# YOUR INSTRUCTIONS:
Identify each line below containing the string "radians" and copy it.

(Collected data)
========================================

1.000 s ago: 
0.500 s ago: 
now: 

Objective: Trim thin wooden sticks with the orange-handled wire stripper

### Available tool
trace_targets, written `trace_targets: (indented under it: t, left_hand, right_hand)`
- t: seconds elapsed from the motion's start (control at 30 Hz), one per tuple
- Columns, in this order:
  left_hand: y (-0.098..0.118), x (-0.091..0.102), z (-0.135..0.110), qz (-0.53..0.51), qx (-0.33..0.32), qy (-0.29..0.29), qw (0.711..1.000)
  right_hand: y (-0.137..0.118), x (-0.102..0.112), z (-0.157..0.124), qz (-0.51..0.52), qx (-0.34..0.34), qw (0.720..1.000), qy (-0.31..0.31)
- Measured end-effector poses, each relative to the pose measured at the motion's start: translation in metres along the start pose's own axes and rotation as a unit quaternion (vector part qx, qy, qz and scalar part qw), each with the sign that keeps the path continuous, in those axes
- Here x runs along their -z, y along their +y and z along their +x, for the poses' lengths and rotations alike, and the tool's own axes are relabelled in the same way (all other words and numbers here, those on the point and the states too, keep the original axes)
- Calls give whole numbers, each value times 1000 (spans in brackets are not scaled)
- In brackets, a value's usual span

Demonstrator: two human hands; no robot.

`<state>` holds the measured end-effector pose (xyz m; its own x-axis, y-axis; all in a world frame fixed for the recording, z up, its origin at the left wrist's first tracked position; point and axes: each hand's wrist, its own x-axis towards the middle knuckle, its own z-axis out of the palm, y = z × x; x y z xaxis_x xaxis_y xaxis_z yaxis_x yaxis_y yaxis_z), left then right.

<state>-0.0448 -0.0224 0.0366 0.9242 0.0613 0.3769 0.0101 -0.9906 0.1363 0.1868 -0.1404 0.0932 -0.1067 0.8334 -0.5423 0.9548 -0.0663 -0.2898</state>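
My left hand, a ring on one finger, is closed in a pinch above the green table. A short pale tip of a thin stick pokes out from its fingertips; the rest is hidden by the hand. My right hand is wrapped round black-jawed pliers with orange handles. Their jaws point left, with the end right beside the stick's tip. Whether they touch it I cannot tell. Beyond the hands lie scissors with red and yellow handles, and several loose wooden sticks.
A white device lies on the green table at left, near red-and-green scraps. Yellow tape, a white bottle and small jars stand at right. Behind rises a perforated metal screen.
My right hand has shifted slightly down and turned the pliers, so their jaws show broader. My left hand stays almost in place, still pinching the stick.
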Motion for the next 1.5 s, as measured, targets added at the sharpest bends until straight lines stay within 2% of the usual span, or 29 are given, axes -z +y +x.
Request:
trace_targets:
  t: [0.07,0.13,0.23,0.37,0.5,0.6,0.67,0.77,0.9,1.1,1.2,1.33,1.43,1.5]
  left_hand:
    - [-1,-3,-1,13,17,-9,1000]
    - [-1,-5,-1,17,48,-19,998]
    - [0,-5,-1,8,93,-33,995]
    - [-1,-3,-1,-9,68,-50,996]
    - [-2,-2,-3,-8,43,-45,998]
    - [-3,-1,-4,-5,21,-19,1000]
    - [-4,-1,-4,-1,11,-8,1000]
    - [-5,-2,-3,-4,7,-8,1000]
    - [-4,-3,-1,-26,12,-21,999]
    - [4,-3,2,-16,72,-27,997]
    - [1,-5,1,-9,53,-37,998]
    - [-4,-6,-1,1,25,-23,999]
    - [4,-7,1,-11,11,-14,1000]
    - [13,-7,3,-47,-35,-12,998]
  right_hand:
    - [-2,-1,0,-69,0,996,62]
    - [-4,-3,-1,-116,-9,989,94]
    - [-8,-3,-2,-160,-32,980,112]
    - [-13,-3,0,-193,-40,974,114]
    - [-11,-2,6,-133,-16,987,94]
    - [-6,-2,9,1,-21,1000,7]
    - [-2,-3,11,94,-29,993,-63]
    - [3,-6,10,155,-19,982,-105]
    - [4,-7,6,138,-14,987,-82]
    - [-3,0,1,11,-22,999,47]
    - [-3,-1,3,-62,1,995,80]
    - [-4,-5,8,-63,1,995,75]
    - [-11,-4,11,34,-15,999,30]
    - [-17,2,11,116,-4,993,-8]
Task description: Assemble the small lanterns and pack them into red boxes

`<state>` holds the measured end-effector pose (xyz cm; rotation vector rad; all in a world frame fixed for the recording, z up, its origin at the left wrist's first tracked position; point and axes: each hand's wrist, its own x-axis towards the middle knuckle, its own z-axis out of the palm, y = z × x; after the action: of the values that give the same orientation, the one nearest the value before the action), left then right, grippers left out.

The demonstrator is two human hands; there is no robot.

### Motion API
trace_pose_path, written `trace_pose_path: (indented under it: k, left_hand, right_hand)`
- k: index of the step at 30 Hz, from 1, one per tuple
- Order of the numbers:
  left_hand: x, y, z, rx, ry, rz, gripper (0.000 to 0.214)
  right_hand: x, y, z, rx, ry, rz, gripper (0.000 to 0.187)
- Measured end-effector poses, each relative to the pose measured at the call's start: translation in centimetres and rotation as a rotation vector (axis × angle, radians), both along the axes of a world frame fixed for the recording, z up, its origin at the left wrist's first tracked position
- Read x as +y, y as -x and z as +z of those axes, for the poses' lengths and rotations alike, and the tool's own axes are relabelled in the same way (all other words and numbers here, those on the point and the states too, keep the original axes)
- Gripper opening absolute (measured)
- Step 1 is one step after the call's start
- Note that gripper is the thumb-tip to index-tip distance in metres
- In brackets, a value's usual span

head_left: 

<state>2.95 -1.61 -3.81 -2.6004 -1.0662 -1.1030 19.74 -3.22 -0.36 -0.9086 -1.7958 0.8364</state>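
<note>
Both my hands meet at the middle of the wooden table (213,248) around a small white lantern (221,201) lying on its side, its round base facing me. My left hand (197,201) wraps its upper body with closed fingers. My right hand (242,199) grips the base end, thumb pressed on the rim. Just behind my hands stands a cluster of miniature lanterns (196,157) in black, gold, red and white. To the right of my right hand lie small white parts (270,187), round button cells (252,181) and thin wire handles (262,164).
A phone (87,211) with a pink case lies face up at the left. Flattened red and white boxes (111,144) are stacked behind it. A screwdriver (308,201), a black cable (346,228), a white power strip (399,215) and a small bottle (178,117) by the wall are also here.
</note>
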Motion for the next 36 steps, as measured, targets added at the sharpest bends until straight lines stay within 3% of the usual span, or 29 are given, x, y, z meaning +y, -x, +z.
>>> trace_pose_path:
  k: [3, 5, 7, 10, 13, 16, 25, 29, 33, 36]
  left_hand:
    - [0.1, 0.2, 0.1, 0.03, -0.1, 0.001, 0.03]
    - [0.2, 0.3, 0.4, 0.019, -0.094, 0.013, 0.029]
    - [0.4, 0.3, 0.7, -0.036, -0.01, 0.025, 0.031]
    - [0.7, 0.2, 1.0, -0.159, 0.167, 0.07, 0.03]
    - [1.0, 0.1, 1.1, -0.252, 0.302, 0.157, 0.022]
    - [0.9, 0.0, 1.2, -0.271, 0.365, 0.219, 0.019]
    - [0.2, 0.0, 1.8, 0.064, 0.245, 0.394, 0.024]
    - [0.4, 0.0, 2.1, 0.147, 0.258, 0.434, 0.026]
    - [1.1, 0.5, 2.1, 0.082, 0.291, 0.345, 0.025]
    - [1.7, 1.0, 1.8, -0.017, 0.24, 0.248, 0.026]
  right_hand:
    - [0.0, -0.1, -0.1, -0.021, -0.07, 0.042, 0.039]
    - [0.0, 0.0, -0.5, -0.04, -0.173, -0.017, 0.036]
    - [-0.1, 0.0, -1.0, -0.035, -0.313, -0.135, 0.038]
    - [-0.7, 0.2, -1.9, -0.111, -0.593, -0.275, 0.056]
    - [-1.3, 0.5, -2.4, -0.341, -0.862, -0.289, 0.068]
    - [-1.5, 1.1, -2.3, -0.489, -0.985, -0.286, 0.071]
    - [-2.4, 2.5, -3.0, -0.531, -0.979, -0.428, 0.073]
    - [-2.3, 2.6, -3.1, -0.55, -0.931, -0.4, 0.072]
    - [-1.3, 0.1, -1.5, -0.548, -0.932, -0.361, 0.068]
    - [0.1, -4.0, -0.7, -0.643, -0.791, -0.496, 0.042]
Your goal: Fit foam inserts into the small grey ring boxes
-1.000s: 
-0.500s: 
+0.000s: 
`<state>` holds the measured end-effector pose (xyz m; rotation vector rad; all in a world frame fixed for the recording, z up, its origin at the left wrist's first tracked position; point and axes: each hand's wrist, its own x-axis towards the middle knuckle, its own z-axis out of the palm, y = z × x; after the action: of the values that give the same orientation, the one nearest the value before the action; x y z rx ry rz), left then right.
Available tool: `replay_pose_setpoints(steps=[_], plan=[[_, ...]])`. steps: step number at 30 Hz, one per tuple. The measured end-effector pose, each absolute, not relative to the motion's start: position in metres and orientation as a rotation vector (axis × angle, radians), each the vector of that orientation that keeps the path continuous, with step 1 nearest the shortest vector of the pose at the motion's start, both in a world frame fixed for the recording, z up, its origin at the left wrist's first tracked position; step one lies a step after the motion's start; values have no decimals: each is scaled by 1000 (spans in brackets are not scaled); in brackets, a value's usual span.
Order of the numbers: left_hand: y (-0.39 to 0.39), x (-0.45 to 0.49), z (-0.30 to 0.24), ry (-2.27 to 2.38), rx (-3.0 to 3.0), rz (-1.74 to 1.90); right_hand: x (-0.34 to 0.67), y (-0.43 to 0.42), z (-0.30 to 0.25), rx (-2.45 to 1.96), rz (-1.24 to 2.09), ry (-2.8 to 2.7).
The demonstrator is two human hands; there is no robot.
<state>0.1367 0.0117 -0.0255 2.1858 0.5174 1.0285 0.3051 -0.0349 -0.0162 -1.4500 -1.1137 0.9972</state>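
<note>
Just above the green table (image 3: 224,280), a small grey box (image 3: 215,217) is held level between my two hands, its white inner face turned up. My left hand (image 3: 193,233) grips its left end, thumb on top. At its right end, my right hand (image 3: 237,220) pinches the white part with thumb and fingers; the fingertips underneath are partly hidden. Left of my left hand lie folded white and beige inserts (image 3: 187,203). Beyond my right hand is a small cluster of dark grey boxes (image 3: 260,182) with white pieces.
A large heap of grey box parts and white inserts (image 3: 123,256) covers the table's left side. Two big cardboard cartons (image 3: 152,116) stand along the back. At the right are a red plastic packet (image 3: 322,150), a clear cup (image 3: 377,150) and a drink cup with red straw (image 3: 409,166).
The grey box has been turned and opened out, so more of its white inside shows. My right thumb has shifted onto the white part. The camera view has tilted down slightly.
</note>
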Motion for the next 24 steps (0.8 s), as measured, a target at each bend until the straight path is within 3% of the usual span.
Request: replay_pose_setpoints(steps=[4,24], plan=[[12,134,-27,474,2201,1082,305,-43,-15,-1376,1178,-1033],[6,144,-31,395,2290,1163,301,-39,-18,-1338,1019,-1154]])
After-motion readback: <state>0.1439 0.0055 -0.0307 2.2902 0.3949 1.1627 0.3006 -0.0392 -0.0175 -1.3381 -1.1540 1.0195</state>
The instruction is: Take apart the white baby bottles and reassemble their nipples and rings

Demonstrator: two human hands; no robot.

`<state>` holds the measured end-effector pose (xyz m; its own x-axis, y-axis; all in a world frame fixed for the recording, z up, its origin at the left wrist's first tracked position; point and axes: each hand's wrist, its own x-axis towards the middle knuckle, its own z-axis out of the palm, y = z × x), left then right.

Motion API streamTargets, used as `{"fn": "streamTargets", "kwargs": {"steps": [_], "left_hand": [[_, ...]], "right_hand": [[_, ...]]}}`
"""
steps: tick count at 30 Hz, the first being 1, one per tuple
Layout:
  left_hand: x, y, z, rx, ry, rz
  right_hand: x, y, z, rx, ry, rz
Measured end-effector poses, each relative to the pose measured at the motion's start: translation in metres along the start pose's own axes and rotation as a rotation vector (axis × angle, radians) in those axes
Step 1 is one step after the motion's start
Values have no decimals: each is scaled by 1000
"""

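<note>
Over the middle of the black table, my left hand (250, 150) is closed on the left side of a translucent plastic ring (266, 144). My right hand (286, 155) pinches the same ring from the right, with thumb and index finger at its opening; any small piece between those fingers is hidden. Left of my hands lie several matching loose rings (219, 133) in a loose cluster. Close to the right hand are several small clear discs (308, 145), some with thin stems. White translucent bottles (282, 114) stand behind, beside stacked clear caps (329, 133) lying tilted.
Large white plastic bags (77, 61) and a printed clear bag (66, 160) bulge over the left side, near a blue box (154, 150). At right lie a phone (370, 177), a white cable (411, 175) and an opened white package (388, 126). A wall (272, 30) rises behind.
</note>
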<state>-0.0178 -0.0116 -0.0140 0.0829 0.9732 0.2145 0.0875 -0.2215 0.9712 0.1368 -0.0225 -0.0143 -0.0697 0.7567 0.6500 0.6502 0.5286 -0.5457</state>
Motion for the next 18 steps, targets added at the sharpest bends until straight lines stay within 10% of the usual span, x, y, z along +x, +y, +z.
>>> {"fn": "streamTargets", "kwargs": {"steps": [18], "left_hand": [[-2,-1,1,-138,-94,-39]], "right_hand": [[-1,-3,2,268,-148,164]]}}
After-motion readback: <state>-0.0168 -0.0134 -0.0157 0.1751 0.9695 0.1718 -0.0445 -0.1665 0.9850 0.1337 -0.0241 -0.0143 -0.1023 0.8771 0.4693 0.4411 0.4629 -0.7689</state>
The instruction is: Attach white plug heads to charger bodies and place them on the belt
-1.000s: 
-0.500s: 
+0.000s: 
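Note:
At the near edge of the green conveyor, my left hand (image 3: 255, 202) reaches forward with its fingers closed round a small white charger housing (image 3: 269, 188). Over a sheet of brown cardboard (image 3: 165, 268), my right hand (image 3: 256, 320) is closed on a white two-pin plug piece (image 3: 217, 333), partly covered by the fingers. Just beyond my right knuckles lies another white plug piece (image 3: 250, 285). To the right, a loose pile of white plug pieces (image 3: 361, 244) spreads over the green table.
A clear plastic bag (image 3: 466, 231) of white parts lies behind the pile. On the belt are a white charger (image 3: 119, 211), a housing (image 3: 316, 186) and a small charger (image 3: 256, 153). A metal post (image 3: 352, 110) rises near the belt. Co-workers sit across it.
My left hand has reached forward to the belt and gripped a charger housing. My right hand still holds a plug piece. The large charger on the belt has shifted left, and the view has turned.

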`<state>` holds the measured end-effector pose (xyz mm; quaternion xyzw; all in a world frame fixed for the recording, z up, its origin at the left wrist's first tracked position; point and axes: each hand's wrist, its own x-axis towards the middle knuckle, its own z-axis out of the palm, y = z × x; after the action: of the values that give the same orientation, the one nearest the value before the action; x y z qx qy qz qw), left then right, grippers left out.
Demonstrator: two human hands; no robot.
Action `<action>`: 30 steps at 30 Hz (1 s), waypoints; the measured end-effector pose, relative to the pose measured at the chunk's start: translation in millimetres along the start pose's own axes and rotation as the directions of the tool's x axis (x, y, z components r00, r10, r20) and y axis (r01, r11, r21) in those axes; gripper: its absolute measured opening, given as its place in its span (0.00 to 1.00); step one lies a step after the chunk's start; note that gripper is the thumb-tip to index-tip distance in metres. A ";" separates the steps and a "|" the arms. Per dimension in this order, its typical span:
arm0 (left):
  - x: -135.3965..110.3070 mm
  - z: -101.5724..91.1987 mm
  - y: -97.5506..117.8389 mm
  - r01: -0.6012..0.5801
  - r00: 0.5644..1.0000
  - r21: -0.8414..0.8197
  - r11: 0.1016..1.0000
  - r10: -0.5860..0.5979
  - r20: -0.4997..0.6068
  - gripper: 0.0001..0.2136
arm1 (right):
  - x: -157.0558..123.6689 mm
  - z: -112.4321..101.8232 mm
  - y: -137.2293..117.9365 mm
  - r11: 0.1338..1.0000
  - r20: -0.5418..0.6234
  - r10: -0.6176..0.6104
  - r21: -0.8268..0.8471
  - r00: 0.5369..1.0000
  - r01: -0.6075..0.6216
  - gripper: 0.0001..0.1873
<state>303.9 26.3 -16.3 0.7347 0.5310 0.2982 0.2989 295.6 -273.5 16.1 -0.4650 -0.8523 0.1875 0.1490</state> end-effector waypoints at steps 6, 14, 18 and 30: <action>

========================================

# RESULT:
- Measured end-effector poses, each relative to the pose measured at the call's start: translation in centimetres and rotation as a rotation vector (axis × angle, radians), both along the axes of a world frame fixed for the recording, z up, its origin at the left wrist's first tracked position
Available tool: `replay_pose_setpoints(steps=[_], plan=[[_, ...]])`. steps: step number at 30 Hz, one per tuple. The measured end-effector pose, each absolute, not relative to the motion's start: position in metres and orientation as a rotation vector (axis × angle, radians), each the vector of that orientation that keeps the path continuous, with step 1 nearest the shortest vector of the pose at the motion's start, both in a world frame fixed for the recording, z up, its origin at the left wrist's first tracked position; step one lies a step after the motion's start; values have no decimals: each is scaled by 1000 (spans in brackets are not scaled); in brackets, a value's usual span.
Measured end-effector poses, each relative to the pose measured at the motion's start: translation in metres along the start pose's own axes and rotation as a rotation vector (axis × angle, radians) in those axes

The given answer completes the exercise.